A Haunted Mansion, a Spirit Medium, and a House of Ninjas Reunion
Never After Dark marks the first theatrical film from SIGNAL181, the production company Kento Kaku and Dave Boyle founded in 2024 after collaborating on the Netflix hit House of Ninjas. Boyle directs; Kaku produces and co-stars. The result, based on audience reactions compiled by Movie Natalie, is something that splits the difference between traditional J-horror and Western genre filmmaking in a way neither side has quite attempted before.

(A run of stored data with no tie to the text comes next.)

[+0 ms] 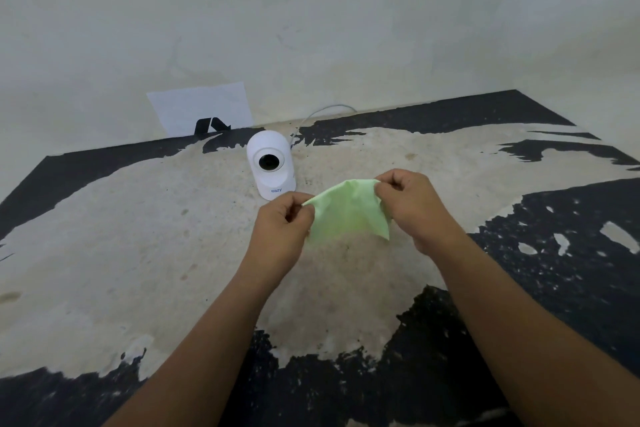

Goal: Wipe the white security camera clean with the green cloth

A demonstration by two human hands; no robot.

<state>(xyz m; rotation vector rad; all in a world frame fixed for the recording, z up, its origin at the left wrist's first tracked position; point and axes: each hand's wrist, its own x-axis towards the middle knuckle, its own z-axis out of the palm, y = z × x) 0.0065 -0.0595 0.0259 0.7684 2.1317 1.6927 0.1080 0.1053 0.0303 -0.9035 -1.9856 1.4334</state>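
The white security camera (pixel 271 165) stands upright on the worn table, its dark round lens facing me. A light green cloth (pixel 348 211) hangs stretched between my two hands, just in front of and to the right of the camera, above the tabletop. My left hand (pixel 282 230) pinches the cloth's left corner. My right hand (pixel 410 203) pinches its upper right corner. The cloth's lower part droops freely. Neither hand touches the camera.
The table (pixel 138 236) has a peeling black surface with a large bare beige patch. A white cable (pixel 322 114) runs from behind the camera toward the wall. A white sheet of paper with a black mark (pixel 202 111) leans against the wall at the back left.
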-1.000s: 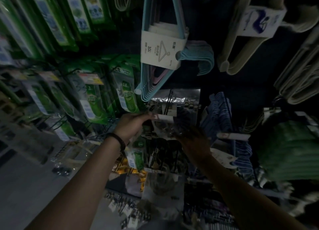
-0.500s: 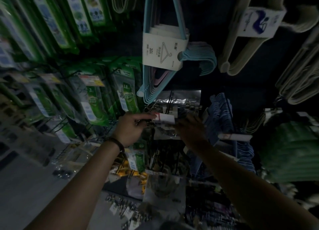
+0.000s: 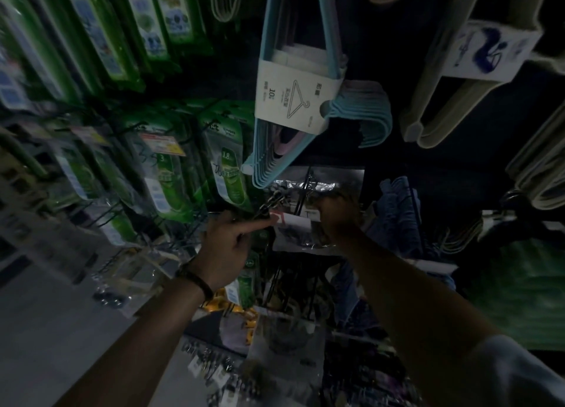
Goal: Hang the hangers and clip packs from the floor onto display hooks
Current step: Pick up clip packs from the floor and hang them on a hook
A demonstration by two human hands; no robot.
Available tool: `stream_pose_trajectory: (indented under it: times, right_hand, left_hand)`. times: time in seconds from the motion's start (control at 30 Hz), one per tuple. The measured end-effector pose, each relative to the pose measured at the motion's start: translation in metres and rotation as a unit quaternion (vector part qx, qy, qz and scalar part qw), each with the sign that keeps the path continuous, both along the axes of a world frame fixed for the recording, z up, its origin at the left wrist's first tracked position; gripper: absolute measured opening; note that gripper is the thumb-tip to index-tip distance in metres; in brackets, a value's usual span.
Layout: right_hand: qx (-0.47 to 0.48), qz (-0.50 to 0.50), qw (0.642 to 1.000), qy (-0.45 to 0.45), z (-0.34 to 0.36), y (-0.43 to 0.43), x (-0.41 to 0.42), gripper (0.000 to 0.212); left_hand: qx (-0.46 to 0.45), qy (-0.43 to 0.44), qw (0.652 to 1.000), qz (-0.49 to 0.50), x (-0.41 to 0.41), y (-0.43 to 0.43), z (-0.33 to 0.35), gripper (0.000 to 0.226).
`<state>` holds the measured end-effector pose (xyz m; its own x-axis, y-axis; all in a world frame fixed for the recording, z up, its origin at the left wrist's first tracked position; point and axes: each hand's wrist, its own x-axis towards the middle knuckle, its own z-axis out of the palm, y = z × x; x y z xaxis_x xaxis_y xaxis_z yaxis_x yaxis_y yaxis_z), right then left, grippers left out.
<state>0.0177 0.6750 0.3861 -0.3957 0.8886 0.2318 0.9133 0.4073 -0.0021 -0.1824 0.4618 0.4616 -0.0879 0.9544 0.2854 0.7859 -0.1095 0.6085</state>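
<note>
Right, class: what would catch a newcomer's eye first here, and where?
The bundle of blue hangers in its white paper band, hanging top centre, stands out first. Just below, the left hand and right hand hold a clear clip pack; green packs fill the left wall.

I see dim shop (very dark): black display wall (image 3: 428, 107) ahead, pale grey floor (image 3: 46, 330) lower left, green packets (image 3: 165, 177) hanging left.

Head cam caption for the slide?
Left hand and right hand hold a clip pack at a hook below blue hangers.
</note>
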Motion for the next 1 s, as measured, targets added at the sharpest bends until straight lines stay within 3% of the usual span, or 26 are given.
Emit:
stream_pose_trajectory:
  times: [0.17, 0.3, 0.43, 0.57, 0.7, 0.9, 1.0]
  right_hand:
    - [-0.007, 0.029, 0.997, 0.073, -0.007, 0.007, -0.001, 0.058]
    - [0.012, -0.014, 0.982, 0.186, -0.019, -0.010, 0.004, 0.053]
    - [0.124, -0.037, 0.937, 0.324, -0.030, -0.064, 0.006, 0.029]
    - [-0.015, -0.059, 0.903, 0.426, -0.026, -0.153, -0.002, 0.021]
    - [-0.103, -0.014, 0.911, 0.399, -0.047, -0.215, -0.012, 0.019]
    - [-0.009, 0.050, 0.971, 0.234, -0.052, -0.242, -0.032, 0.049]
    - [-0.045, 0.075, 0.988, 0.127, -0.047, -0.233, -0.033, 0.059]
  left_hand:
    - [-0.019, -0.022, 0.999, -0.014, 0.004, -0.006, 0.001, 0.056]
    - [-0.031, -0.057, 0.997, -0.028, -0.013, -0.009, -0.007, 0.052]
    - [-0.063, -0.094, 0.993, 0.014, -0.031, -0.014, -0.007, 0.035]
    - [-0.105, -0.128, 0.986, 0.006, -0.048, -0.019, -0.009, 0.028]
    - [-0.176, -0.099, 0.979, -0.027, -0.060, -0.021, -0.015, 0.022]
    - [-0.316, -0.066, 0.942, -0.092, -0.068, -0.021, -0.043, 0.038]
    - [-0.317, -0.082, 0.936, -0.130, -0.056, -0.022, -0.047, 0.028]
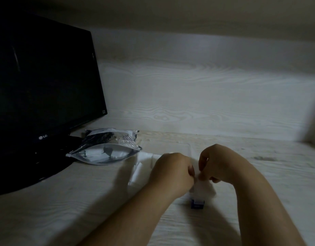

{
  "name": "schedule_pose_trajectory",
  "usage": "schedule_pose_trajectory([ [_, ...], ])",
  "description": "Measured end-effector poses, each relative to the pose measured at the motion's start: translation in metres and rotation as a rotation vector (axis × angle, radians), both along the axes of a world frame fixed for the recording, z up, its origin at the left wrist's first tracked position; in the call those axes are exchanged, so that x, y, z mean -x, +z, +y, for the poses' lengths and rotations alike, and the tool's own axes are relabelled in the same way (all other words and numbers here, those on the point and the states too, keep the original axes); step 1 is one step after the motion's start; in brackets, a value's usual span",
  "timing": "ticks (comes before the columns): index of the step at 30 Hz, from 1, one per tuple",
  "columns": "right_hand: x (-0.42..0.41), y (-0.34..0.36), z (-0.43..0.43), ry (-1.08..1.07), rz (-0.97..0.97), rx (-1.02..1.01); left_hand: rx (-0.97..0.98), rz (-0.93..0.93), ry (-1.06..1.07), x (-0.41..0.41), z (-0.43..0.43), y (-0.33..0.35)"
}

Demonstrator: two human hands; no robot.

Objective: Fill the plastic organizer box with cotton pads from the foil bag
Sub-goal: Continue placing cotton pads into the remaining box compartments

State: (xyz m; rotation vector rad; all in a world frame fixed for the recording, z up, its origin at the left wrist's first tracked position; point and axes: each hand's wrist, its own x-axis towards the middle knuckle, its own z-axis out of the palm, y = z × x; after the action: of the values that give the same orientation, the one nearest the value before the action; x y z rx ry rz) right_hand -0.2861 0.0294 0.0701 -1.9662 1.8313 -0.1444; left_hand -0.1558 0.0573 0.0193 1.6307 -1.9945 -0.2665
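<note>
A silvery foil bag (pixel 104 155) lies open on the pale wooden desk, left of my hands. My left hand (pixel 172 173) and my right hand (pixel 217 163) meet in the middle of the desk, and both pinch white cotton pads (pixel 200 183) between fingers and thumbs. Beneath and behind the hands sits the clear plastic organizer box (pixel 144 166), hard to make out in the dim light, with white pads showing at its left side. A small blue clasp or base (pixel 197 204) shows just below the pads.
A black LG monitor (pixel 43 89) stands at the left on its base. Behind the foil bag lies a clear plastic packet (pixel 114 137) with dark contents. A wood-grain back panel (pixel 206 96) closes off the desk behind; bare desk extends to the right.
</note>
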Motion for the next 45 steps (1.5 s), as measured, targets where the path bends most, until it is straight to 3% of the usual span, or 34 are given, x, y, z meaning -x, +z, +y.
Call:
schedule_pose_trajectory([
  [3, 0.002, 0.001, 0.003, -0.007, -0.001, -0.022, -0.128, -0.045, -0.037, -0.002, 0.002, 0.001],
  [19, -0.003, -0.016, -0.007, -0.088, 0.219, -0.097, -0.206, -0.13, -0.085, -0.001, -0.005, 0.0],
  [25, -0.006, -0.009, -0.007, -0.084, 0.17, 0.02, -0.124, -0.048, -0.088, -0.008, -0.004, -0.003],
  [32, -0.005, -0.001, 0.001, 0.01, 0.22, -0.069, -0.098, 0.196, -0.065, -0.027, -0.007, 0.004],
  [36, -0.006, -0.004, 0.002, 0.018, 0.195, -0.007, -0.1, 0.137, -0.086, -0.029, -0.004, 0.003],
  [45, -0.015, -0.012, -0.002, 0.014, 0.055, 0.31, 0.014, 0.258, -0.01, -0.046, -0.005, 0.013],
])
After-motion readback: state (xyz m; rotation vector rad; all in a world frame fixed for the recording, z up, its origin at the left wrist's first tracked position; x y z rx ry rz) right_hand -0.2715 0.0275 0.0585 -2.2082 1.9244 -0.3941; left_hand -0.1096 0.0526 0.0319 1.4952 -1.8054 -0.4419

The premise follows Airi, a young spirit medium born into a family of psychics, and her older sister Miku — who became a ghost after an unspecified incident. The sisters travel the country solving supernatural cases until a new request sends them to a remote Western-style mansion in the mountains. The owner, Teiko, wants a male apparition exorcised. Her son Gunji thinks the whole thing is nonsense. Then things get ugly fast: strange phenomena escalate, Airi encounters the ghost mid-ritual, and buried secrets about the mansion, the sisters' past, and the apparition's true identity begin clawing their way to the surface.
Moeka Hoshi (Usami Fuji in FX's Shogun) leads as Airi, with Kurumi Inagaki (稲垣来泉) as ghost-sister Miku, Tae Kimura as Teiko, and Kaku himself as the skeptical Gunji. Mutsuo Yoshioka and Bokuzo Masana round out the supporting cast.
Premiere Audiences Call It a New Kind of Horror
The Japan Premiere took place on April 28 at TOHO Cinemas Shinjuku, with Movie Natalie readers in attendance. The consensus was striking: multiple attendees described the film as a genuine evolution of Japanese horror. One called it "a completely new horror film where the type of fear changes between the first and second half." Another described the experience as "connecting dots until you hit that moment of understanding — the goosebumps were unreal."
Attendees highlighted the film's genre-blending approach. The story weaves suspense and mystery into its horror framework, and several viewers noted they left wanting to rewatch immediately to catch what they'd missed. "Scary, sure, but my curiosity about what would happen next was bigger than the fear," one audience member wrote.
Kaku set the tone at a pre-screening stage greeting, describing the film as something audiences could "enjoy from the heart, like a haunted house — with real scares, of course." That framing landed. Multiple attendees compared the experience to a theme park ride, praising the film's density of genres: horror, human drama, action, and what several described as a fascinating "ritual system" for the exorcism sequences.
Practical Filmmaking and Moeka Hoshi's Breakout Lead
Boyle committed to minimal CGI throughout production, and the premiere audience noticed. Viewers praised the film's visual restraint — steady camerawork, carefully controlled lighting, and a film-like grain that one attendee said "pulled you in through the images alone." Sound design drew particular attention: "In the silence, a single small noise grabs your nerves." One audience member compared Boyle's approach to the early work of Nobuhiko Obayashi, citing "an irresistible charm" in the direction.
Hoshi's performance as Airi emerged as the film's anchor. Attendees described her as "transcendent but slightly oblivious — she knows the spirit world, so ordinary scares don't faze her, but you can tell she understands the fear better than anyone." Her physical performance drew specific praise for its "unique rhythm and originality." One viewer put it bluntly: "No one else could have played that character." Multiple attendees expressed a desire for a follow-up series following the sisters on more cases.
East Meets West — and It Works
The Japanese-American creative partnership at the film's core produced exactly the fusion audiences seemed to hope for. "The dimly damp atmosphere of Japanese horror and the direct, punch-you scares of Western horror — plus a little humor — blended perfectly," one attendee wrote. Another detected echoes of internationally acclaimed Japanese directors like Takashi Miike and Kiyoshi Kurosawa in Boyle's horror vocabulary, but noted that "something fundamentally non-Japanese mixed into the foundation creates a strange, lingering aftertaste."
Several attendees connected this cross-cultural quality to the film's global potential. As one viewer put it: "I'm convinced this connects to something that works worldwide."
Looking Ahead
Never After Dark opens in theaters across Japan on June 5, 2026. No international distribution has been announced yet, though the Kaku-Boyle partnership's Netflix pedigree — House of Ninjas hit number one on the platform's global non-English chart — suggests streaming availability outside Japan is likely a matter of when, not if. The film is SIGNAL181's debut production, and based on these premiere reactions, the company's first swing appears to have connected.